Le parti Kataëb et un député des Forces libanaises, Ghayath Yazbeck, ont vivement réagi aux propos, pour le moins inhabituels, du mufti jaafari, Ahmad Kabalan, porte-parole officieux du Hezbollah, au sujet de Bkerké.

Les deux ont jugé "inacceptable" que le mufti, dont la principale mission est de répondre, chaque dimanche, au volet politique de l’homélie du patriarche maronite, Mgr Béchara Raï, appelle le chef de la diplomatie vaticane, Mgr Pietro Parolin, à "réformer l’Église", simplement parce que le dernier sermon de Mgr Raï, n’a pas plu au camp qu’il défend.

Dans son homélie, dimanche, Mgr Raï avait de nouveau plaidé en faveur de la neutralité du Liban et appelé à l’élection, d’un président qui "veillerait à ce que le Liban ne soit plus une rampe de lancement pour des actes terroristes qui compromettent la sécurité et la stabilité de la région". Des propos qui ont tellement déplu au Hezbollah et ses alliés qu’ils ont boycotté lundi la rencontre islamo-chrétienne de Bkerké, autour de Mgr Parolin.

Dans le même temps, le mufti Kabalan dressait, dans un "appel" au numéro 2 du Saint-Siège, un véritable réquisitoire contre Mgr Raï, mais sans le nommer. Il l’a pratiquement accusé de "faire la politique d’Israël" et de "cautionner le massacre d’innocents à Gaza", mais en empruntant à l’Église certains de ses concepts qu’il a déformés au service de son argumentation. Parallèlement, il a fait l’apologie de l’axe auquel il appartient, le présentant comme le défenseur des Églises d’Orient, au Liban, en Syrie, en Irak et dans les territoires palestiniens, mais aussi de "tous les opprimés de la région". Cheikh Kabalan a conclu son pamphlet contre Bkerké en affirmant: "Nous n’accepterons pas que l’Église exploite autre que la parole de Dieu. Opérez une réforme et interdisez les voix qui s’expriment à l’encontre du droit. La réforme, le droit et le secours apporté aux victimes d’injustice et de supplices sont communs aux deux religieux chrétienne et mahométane".

Il a en outre appelé à l’élection d’un "président chrétien qui se dévoue aux musulmans autant que la résistance musulmane se dévoue aux Églises des chrétiens et se sacrifie pour elle".
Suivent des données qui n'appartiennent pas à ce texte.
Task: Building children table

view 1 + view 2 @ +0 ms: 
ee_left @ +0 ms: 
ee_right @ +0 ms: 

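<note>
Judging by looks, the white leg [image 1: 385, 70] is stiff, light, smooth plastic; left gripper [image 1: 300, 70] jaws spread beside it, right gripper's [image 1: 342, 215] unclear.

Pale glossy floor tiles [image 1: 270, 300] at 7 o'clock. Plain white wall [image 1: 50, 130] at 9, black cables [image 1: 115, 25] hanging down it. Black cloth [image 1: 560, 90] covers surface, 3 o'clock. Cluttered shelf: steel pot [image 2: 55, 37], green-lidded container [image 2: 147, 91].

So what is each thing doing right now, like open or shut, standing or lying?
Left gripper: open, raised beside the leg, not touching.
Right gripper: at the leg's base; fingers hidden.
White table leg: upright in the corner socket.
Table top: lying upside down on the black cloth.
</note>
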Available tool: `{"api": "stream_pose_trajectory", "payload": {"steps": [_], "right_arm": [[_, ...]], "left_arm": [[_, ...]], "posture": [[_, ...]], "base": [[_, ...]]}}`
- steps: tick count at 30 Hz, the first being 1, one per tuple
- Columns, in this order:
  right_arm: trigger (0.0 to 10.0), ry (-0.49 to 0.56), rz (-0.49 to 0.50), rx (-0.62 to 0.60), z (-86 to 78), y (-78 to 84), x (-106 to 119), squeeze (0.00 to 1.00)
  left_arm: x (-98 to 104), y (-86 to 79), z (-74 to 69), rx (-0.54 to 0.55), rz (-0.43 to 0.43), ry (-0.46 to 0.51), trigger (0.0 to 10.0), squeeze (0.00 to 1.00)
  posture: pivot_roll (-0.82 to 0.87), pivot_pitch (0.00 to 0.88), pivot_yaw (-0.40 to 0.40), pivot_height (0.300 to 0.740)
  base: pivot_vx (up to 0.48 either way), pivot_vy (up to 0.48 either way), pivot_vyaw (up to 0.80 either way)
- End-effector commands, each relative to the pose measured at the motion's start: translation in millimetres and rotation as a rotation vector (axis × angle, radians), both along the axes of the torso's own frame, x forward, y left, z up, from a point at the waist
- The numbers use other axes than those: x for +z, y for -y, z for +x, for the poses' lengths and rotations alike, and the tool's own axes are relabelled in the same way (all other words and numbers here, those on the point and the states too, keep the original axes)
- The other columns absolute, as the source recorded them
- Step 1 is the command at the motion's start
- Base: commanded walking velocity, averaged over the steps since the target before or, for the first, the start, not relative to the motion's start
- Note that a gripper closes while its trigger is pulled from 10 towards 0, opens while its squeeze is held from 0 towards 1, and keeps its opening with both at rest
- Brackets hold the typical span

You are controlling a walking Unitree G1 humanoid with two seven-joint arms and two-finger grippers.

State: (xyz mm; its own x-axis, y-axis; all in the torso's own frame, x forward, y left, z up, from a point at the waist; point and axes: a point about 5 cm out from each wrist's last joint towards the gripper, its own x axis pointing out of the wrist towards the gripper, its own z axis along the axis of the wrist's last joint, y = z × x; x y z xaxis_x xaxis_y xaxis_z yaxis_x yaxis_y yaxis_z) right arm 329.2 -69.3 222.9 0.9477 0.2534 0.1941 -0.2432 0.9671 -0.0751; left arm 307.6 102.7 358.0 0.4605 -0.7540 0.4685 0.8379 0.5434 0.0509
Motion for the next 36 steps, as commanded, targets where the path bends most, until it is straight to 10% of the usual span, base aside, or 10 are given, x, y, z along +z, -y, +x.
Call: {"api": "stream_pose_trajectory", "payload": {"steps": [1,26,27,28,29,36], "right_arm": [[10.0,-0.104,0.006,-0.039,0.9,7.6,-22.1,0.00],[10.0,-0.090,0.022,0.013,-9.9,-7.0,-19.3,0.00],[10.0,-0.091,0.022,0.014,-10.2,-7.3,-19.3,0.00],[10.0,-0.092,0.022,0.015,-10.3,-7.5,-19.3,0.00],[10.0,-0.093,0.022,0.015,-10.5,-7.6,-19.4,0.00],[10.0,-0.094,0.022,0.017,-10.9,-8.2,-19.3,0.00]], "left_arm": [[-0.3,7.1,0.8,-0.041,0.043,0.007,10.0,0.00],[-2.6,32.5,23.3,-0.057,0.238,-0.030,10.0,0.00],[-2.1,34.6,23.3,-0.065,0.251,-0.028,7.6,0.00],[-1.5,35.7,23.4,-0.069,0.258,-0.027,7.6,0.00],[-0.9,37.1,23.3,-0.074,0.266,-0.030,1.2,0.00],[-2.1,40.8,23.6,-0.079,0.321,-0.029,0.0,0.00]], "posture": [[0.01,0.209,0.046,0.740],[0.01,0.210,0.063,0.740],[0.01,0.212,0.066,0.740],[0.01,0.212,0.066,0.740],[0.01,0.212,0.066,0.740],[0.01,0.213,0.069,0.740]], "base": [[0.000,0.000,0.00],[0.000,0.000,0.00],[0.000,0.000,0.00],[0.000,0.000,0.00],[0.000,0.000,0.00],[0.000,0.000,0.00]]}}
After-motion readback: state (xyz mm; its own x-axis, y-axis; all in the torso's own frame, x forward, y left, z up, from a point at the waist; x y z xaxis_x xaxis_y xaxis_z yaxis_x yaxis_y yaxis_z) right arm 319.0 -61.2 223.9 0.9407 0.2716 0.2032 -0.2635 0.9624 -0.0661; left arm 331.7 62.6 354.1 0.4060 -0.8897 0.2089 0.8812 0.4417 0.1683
Réuni sous la présidence de son leader, Samy Gemayel, le parti Kataëb a fustigé les propos du mufti, dans lesquels il a vu "une provocation flagrante contre le rôle de Bkerké et une note confessionnelle détestable, jamais vue, même aux pires moments de la guerre" de 1975.

Les Kataëb ont accusé le camp auquel cheikh Kabalan appartient de "chercher encore une fois à museler les voix opposantes" et mis en garde contre les tentatives de "conférer aux conflits politiques une dimension confessionnelle". Et d’insister: "Le conflit au Liban se situe aujourd’hui entre deux projets: le premier cherche à hypothéquer le pays pour le rattacher à son axe (pro-iranien) et l’entraîner vers sa ruine. Le second s’efforce de le sauver et de rétablir sa souveraineté pour en faire de nouveau un État au sein duquel les Libanais seront égaux aux niveaux des droits et des obligations".
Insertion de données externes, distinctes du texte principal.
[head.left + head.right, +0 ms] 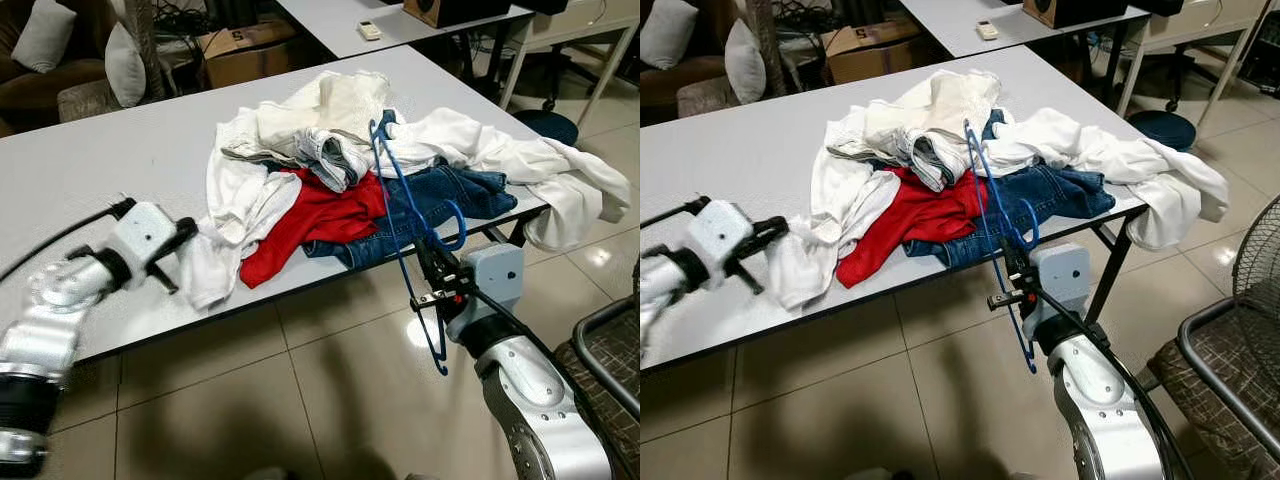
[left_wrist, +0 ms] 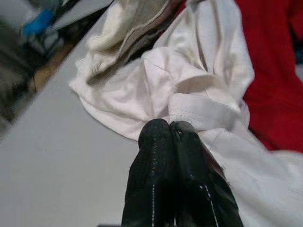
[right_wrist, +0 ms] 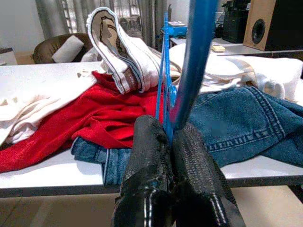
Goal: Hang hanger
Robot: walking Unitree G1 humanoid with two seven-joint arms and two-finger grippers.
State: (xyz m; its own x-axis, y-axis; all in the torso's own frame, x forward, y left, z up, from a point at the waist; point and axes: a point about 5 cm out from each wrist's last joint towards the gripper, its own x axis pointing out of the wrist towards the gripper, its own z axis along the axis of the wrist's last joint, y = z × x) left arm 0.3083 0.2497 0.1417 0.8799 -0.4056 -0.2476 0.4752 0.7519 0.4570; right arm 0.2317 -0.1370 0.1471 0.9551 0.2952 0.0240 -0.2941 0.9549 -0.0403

Sur son compte X, le député Ghayath Yazbeck a violemment critiqué cheikh Kabalan, dénonçant un discours "offensant qui essaie de séduire les fondamentalistes, en ciblant les maronites et leur patriarche à l’aide d’une rhétorique vile, masquée par un respect du Christ".

Dans une déclaration, le chef du Mouvement de changement, Elie Mahfoud, a reproché au mufti de "se faire le porte-parole d’un groupe qui s’est écarté depuis longtemps de la culture de la République libanaise" et de "tenir un discours confessionnel". Il l’a invité à "revenir aux préceptes défendus par de grands leaders libanais, comme les imams Moussa el-Sadr et Mohammed Mehdi Chamseddine".